Some chiropractors, called straight chiropractors, practice a form of vitalistic medicine. They use manipulation to correct hypothesized misalignments in the vertebrae in an attempt to restore the flow of a life energy (called innate). They believe that this method can heal most disorders. Other chiropractors reject this notion to various degrees; some of them restrict themselves to evidence-based musculoskeletal treatments.

Uses for Chiropractic

Evidence for chiropractic manipulation is sufficient only for

  • Short-term relief of acute uncomplicated low back strain

After the acute stage, continuing adjustments may not provide additional benefit. Thus, the usefulness of chiropractic for chronic back pain is unclear. Chiropractic is sometimes useful in treating headache disorders (although data are inconsistent) and nerve impingement syndromes; it has also been used to treat neck pain.

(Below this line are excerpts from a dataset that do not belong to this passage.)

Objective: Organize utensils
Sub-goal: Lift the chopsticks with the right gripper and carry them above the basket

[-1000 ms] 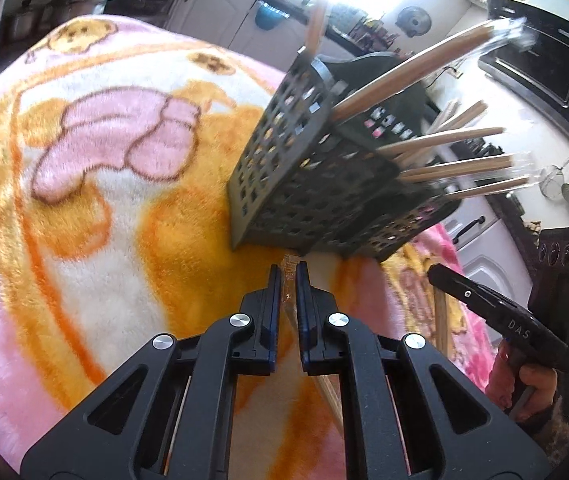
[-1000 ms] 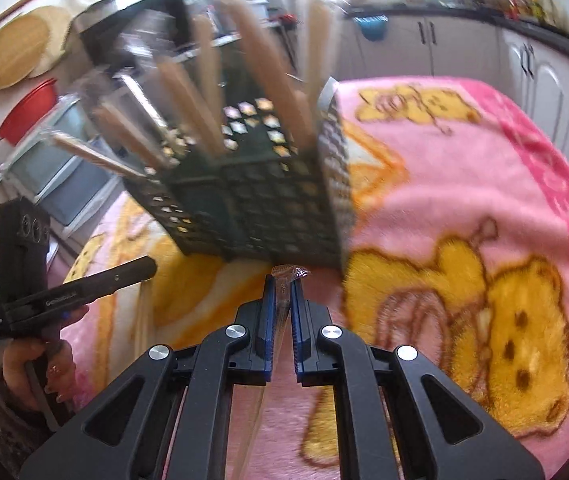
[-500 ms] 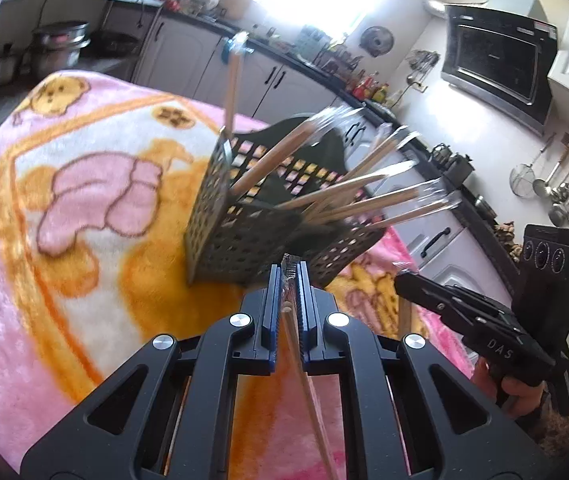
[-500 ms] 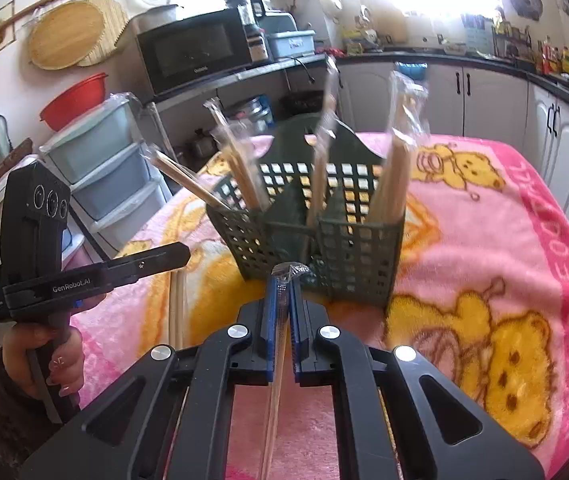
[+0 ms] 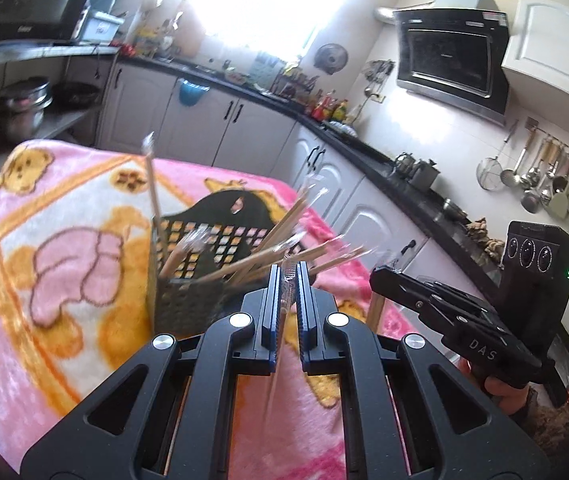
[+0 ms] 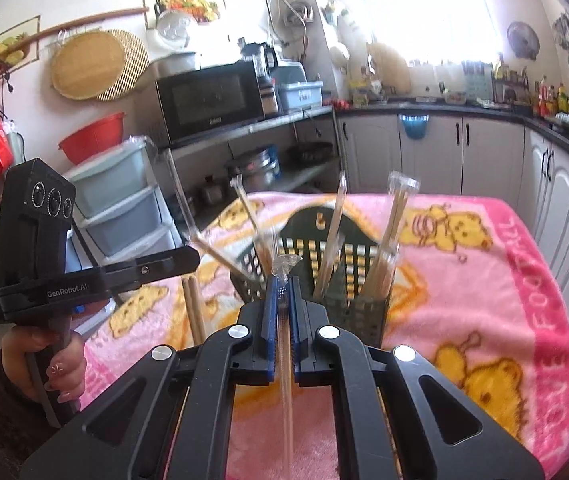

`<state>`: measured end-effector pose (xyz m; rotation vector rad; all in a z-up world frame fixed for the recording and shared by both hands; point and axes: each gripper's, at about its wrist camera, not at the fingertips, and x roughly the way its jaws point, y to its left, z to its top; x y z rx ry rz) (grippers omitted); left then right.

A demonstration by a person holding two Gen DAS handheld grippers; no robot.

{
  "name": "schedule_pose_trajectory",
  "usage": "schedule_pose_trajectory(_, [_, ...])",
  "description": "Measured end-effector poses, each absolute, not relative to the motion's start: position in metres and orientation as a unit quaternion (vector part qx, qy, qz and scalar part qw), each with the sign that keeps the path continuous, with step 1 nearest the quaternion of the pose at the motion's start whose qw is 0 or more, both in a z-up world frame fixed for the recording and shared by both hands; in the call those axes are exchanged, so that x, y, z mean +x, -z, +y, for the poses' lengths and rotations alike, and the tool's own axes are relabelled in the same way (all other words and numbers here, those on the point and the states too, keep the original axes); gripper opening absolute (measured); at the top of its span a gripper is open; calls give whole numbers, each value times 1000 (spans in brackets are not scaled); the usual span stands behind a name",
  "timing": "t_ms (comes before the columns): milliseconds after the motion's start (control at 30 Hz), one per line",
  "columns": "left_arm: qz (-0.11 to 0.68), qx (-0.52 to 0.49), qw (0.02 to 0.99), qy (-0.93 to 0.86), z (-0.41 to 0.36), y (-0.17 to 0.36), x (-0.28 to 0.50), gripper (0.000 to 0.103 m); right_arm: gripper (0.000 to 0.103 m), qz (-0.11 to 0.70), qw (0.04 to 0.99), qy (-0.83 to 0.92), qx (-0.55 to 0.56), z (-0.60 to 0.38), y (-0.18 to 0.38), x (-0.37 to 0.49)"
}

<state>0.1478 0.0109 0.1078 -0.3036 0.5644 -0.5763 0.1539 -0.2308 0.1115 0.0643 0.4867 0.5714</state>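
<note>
Both tools had risen above the basket (image 6: 348,280) at frame centre; left tool (image 5: 287,280) and right tool (image 6: 283,292) each pinched wrapped chopsticks (image 6: 284,360), seemingly ready for insertion.

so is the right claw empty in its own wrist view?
No: the right claw is shut on a plastic-wrapped chopstick pair that runs between its fingers, in front of the dark basket.

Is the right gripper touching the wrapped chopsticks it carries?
Touching. The right wrist view shows the right gripper closed on the wrapped chopsticks, both blue pads pressing the clear wrapper, whose crumpled tip sticks out above the fingertips.
</note>
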Motion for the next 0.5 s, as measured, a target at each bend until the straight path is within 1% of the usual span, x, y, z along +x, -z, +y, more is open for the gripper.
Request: schedule_pose_trajectory(500, [193, -143, 917, 317, 2, -171, 140, 4, 6, 146, 954, -258, 55, -259, -163, 147])
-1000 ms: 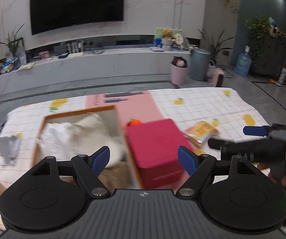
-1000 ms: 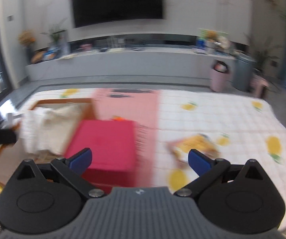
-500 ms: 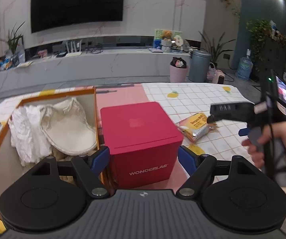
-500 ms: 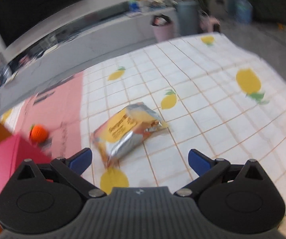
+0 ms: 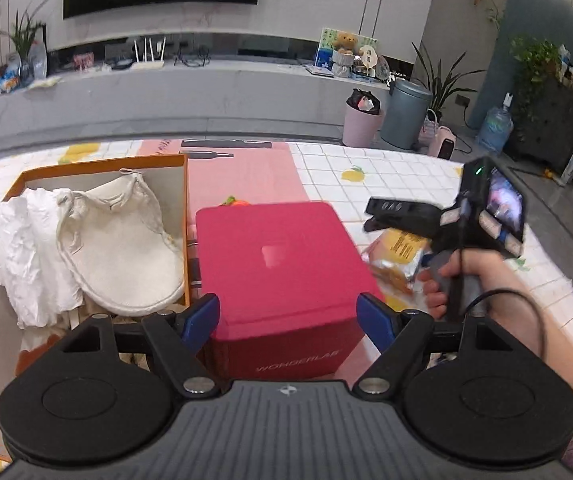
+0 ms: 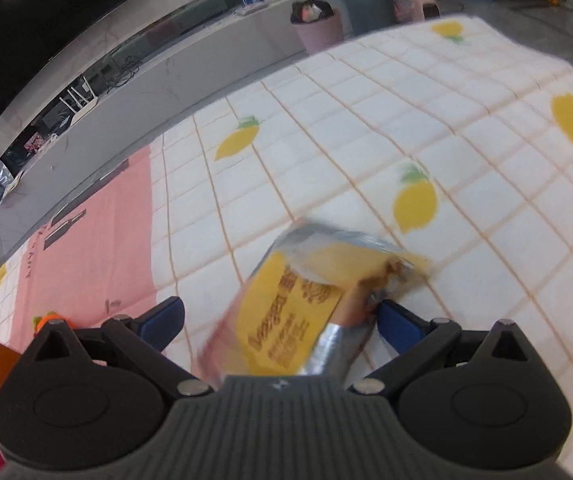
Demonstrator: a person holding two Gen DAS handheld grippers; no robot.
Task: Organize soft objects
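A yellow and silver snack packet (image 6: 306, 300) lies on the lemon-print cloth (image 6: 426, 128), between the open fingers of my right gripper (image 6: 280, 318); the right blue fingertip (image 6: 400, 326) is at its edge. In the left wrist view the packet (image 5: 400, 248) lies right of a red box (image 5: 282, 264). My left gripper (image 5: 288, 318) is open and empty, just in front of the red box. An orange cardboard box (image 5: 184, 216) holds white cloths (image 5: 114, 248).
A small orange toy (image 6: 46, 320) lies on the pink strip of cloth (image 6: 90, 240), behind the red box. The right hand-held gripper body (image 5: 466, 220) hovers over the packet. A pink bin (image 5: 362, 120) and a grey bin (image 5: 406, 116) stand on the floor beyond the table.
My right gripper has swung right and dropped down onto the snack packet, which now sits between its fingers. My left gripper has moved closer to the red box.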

Some chiropractors treat other disorders (eg, asthma in adults and children; enuresis, colic, torticollis, and otitis media in children), although only a few studies of chiropractic as treatment for these disorders have been done, and they do not support efficacy.

The usefulness of manipulation for conditions not directly related to the musculoskeletal system has not been established.

Possible Adverse Effects

Serious complications resulting from spinal manipulation (eg, low back pain, damage to cervical nerves, damage to arteries in the neck) are rare. Spinal manipulation is not recommended for patients with osteoporosis or symptoms of neuropathy (eg, paresthesias, loss of strength in a limb). Whether it is safe for patients who have had spinal surgery or stroke or who have a vascular disorder is unclear.